* **WORK TO BE COMPLETED**: Using the listing below, copy exactly the lines from the one containing "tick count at" to the one containing "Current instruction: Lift", both lines included, and no others.

* **COLLECTED MATERIAL**:
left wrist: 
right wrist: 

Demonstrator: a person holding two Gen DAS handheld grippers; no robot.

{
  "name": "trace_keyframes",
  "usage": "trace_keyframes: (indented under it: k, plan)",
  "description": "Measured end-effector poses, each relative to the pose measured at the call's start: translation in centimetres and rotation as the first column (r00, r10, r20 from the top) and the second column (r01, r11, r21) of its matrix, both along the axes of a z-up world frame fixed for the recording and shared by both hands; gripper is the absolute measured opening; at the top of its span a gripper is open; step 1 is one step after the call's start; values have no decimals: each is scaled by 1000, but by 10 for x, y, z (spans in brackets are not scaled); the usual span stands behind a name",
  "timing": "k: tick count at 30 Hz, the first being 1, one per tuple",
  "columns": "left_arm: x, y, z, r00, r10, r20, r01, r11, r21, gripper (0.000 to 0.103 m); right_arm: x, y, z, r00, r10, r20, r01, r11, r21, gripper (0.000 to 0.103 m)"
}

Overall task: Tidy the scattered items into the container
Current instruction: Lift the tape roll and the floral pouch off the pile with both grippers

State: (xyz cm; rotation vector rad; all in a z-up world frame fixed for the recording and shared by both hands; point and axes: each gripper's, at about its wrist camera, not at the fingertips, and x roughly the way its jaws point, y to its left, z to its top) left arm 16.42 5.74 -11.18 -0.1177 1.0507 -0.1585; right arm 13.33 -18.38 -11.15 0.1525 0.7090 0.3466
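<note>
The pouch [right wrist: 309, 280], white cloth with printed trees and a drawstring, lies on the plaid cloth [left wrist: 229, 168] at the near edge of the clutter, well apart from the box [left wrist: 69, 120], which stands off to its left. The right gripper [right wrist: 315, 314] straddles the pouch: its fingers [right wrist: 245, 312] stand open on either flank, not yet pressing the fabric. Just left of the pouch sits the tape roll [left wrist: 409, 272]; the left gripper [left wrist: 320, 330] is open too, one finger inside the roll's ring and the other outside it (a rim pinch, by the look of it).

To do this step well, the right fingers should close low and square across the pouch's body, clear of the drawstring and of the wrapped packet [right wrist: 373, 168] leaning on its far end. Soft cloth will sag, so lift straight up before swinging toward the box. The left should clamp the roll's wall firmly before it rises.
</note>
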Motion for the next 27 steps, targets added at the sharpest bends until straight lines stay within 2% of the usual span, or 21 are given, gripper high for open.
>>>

* **EXERCISE ANSWER**:
  "timing": "k: tick count at 30 Hz, the first being 1, one per tuple",
  "columns": "left_arm: x, y, z, r00, r10, r20, r01, r11, r21, gripper (0.000 to 0.103 m); right_arm: x, y, z, r00, r10, r20, r01, r11, r21, gripper (0.000 to 0.103 m)"
}

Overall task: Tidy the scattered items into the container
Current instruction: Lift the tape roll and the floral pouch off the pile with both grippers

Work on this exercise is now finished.